Id. at 171-72. Therefore, the court held that the records were not
education records for purposes of FERPA.
In Miami Student, the newspaper seeking access to the records had, in its
requests for access, not sought disclosure of personal information such as names, Social
Security numbers, student identification numbers, or other information which conveyed the identity of
the accused or convicted party. The university had deleted this information along
with the age and sex of the students charged, the dates, times, and
location of the alleged incidents, and the disposition of certain proceedings. The
court held that the university could properly delete from the disclosed records the
students name, Social Security number, student identification number, and the exact date and
time of the alleged incident, as this could lead to the identity of
the student. Id. at 172. The court held that the university
must disclose the general location of the incident, the age and sex of
the student (which does not identify the student), the nature of the offense,
and the type of disciplinary penalty imposed. Id.
The Trustees claim that the Miami Student case is no longer valid precedent,
and cite Miami University, supra, for support. The Miami University case arose
out of the circumstances following the Ohio Supreme Courts decision in Miami Student.
Following the Miami Student decision, The Chronicle of Higher Education sought disciplinary
records from both Miami University and Ohio State University. However, unlike
the newspaper in Miami Student, the Chronicle requested the records with names intact
and minimal redaction. Upon receipt of the request, Miami University contacted the
federal Department of Education (DOE) to inform the DOE that it might not
be able to comply with FERPA. The DOE informed Miami University that
the Ohio Supreme Court was incorrect in holding that disciplinary records were not
education records. When the DOE learned that the universities planned to comply
with the Chronicles requests, it sought declaratory and injunctive relief in federal court.

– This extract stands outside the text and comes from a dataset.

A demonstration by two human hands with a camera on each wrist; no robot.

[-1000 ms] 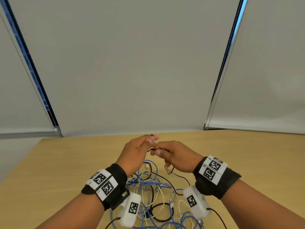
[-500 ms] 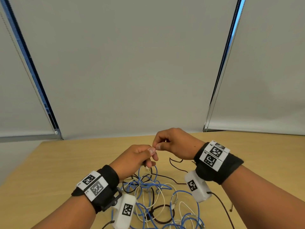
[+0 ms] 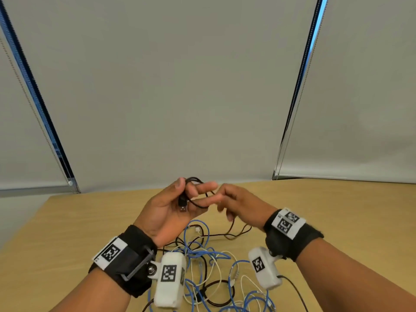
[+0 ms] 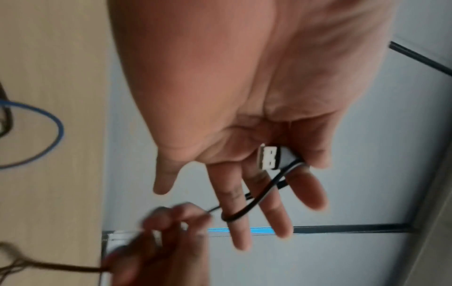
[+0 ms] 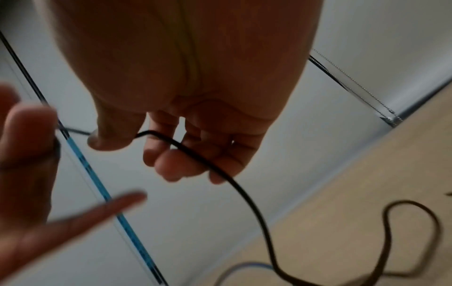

The District Court granted the DOEs motion for summary judgment and permanently
enjoined the universities from releasing student disciplinary records in violation of FERPA.
Miami Univ., 91 F.Supp.2d 1132, 1160 (S.D. Ohio 2000).
Upon appeal, the Sixth Circuit Court of Appeals affirmed the District Court and
held that the Ohio Public Records Act and FERPA could coexist. Miami
Univ., 294 F.3d at 811. Here, the Trustees claim that the Miami
Student case is no longer valid precedent. To be sure, the District
Court criticized and disagreed with the Ohio Supreme Courts conclusion that student disciplinary
records were not education records. Miami Univ., 91 F.Supp.2d at 1149 n.17.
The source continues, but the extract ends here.